Gabriela Pereira, professora da Faculdade de Arquitetura e Urbanismo da UFBA e pesquisadora no grupo de pesquisa Lugar Comum, incorpora a questão racial às discussões de gênero e do urbano. Em sua tese de doutorado, Gabriela problematiza a cidade e a produção do espaço urbano a partir das narrativas da escritora Carolina Maria de Jesus. Em suas palavras, trata-se de pensar desde “uma narradora imprevista, de um lugar improvável, cujo discurso soa estranho, [que] disputa a narrativa da cidade” (2015). Ao colocar a figura de Carolina Maria de Jesus no centro da produção discursiva sobre a cidade, Gabriela propõe um deslocamento nesse campo que, historicamente, legitima certos sujeitos e saberes, enquanto marginaliza e invisibiliza outros.

Seminário Cidade, Gênero e Interseccionalidades acontecerá em São Paulo entre 28 de janeiro e 1 de fevereiro de 2019, realizado pelo Centro de Pesquisa e Formação do Sesc São PauloVeja o evento no Facebook.

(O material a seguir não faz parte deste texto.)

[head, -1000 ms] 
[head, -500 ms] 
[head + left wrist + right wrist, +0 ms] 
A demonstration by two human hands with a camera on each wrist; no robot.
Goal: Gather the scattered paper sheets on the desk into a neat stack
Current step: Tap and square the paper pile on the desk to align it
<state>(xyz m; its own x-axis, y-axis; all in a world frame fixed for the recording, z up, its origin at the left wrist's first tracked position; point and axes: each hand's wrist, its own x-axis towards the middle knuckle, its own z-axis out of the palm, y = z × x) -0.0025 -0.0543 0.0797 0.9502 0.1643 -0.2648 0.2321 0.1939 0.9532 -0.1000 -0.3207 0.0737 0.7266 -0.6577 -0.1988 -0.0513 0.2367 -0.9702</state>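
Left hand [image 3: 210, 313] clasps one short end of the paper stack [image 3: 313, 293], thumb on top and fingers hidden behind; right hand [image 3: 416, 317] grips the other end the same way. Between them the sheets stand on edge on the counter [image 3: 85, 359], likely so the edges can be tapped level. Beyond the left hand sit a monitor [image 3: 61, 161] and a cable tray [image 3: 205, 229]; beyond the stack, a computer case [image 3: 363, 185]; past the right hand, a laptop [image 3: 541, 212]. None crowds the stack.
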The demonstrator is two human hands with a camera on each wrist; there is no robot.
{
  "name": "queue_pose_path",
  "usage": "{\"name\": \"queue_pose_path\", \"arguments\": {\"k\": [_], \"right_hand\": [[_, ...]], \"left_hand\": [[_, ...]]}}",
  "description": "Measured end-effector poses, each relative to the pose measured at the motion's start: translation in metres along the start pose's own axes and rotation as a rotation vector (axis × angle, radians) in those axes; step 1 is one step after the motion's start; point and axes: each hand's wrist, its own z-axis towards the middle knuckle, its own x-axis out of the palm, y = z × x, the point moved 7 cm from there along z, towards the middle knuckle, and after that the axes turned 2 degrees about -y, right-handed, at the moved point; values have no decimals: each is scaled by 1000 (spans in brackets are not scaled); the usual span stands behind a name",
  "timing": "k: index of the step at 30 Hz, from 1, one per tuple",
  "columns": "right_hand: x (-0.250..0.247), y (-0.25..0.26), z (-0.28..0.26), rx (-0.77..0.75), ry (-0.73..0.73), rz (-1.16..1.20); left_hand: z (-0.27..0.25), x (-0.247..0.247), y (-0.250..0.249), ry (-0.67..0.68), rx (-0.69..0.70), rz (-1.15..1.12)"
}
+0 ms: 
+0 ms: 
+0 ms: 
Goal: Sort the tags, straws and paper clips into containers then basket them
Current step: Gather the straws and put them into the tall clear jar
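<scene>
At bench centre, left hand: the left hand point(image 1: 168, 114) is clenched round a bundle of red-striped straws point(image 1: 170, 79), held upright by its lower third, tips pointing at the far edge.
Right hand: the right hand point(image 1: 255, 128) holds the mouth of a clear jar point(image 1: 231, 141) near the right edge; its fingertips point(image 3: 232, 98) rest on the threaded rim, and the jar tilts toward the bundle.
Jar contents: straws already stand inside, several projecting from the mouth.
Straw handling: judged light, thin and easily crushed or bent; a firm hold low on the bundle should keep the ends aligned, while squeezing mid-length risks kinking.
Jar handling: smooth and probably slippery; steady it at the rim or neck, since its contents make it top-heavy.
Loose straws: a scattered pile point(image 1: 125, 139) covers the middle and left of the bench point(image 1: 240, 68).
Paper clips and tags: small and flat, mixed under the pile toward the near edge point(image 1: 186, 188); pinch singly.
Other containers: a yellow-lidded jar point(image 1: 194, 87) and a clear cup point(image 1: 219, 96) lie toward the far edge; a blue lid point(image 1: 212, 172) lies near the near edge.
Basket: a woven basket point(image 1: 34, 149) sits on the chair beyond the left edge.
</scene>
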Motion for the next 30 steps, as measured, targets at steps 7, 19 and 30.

Palestrantes que participarão do seminário no dia 01/02:

Eva Blay

Professora Emérita do departamento de Sociologia da USP. Foi Senadora da República entre dezembro de 1992 e janeiro de 1995. Coordena programa USP Mulheres/ONU. Publicou livros e artigos sobre questões urbanas habitação operária, participação política da mulher, violência contra a mulher, feminismo e masculinidades e imigração judaica.

 

Claudia Garcez

Liderança na luta por moradia do MTST, da Ocupação Teresa de Benguela, Claudia está envolvida com o debate de gênero, saúde e violência contra a mulher, promovendo o debate  dentro do movimento.

 

 

Gabriela Leandro Pereira

Professora da Faculdade de Arquitetura da Universidade Federal da Bahia, coordenadora da linha “Presença Negra na Produção da Cidade” no do Grupo de Pesquisa Lugar Comum e Pesquisadora Associada no PPGAU-FAUFBA. Tem como áreas de interesse urbanismo, culturas urbanas, periferias, culturas populares, gênero, raça, direito à cidade, planejamento urbano e ambiental, história da arquitetura, das cidades e do urbanismo no Brasil, América Latina, e na diáspora africana.

 

Paula Santoro

Arquiteta urbanista, professora da Faculdade de Arquitetura e Urbanismo da USP, coordena o projeto observaSP junto ao LabCidade, possui Auxílio à Pesquisa FAPESP. Trabalhou no Ministério Público do Estado de São Paulo, no Instituto Pólis e no Instituto Socioambiental – ISA.